▶ **Exercise brief**: Lines from the line with "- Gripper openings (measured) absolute" to the line with "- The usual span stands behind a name" in the entries below, and only those, must be output exactly, with both ends included.

Data entries:
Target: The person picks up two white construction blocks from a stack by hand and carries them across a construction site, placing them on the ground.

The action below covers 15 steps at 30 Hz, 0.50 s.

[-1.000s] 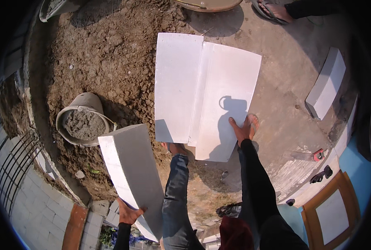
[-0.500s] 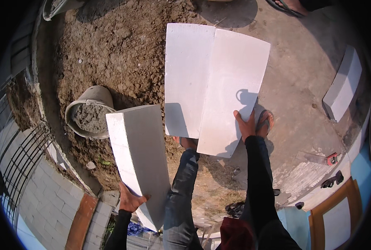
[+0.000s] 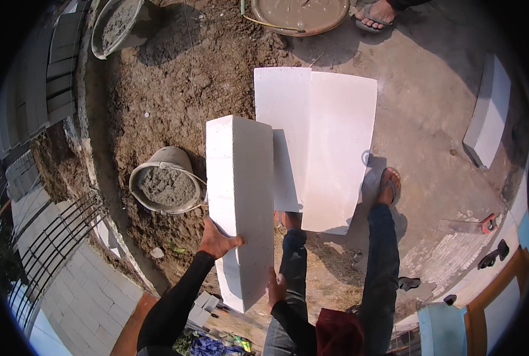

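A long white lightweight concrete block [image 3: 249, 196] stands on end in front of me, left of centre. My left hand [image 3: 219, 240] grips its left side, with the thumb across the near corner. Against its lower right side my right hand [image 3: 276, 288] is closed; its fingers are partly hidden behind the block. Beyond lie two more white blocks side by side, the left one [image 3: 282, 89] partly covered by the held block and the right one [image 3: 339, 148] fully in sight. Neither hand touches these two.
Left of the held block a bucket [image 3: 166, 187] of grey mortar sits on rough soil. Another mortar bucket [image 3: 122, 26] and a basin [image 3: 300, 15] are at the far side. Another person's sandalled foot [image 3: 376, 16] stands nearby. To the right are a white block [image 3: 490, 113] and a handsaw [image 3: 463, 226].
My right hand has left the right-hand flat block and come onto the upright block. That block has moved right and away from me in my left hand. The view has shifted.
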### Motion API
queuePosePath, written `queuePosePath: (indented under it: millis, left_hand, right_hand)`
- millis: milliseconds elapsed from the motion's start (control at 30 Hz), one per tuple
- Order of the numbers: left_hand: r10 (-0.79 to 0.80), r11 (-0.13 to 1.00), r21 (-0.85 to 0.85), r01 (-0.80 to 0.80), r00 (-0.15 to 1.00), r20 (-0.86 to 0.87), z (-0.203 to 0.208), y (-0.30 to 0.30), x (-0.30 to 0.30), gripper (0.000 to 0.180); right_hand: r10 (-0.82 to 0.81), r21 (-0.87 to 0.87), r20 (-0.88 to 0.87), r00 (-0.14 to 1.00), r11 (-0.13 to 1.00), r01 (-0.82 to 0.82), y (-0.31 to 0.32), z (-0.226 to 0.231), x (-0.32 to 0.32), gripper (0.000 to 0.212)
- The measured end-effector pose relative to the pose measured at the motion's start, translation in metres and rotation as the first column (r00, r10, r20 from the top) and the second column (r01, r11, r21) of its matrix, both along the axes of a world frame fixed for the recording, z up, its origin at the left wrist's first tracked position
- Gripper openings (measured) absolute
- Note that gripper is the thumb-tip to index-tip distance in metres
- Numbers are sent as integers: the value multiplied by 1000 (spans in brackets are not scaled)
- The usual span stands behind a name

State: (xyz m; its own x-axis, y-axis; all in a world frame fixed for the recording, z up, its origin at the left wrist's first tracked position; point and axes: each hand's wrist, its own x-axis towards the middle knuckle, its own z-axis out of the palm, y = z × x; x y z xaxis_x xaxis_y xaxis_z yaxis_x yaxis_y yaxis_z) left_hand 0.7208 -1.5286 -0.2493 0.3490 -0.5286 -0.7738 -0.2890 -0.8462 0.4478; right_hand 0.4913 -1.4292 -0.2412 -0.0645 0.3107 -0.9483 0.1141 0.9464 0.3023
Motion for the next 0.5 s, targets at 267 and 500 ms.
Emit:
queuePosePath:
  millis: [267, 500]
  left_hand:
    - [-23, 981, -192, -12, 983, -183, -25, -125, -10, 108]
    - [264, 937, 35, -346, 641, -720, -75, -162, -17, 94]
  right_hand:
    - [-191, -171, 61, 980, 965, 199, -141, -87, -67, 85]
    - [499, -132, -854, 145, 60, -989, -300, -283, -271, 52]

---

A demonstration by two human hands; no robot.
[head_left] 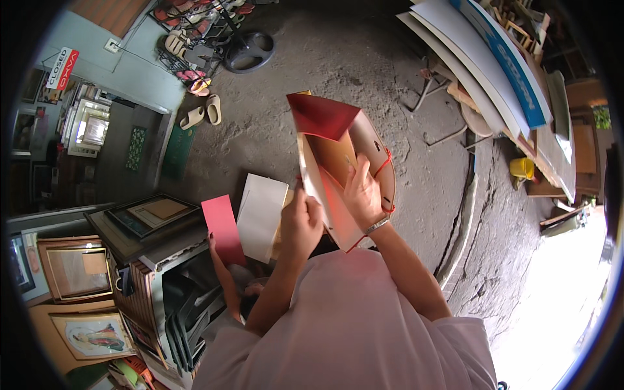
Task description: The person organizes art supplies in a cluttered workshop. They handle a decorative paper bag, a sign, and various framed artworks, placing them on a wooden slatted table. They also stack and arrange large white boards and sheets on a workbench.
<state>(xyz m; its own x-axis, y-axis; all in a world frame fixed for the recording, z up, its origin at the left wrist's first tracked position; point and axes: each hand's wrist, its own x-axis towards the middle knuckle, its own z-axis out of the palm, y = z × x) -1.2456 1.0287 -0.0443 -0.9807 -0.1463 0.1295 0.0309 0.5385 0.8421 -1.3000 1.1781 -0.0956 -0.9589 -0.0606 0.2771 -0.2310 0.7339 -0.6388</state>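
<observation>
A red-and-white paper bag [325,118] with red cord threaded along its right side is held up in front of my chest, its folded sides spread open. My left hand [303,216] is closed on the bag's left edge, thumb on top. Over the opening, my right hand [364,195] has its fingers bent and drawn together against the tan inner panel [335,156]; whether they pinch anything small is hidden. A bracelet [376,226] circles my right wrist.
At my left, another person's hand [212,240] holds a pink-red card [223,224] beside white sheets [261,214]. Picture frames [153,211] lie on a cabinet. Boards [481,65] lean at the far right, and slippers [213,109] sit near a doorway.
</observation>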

▶ **Result of the exercise**:
- Gripper openings (measured) absolute
- Note that gripper is the thumb-tip to index-tip distance in metres
- Numbers are sent as integers: the value multiplied by 1000 (spans in brackets are not scaled)
- The usual span stands behind a name

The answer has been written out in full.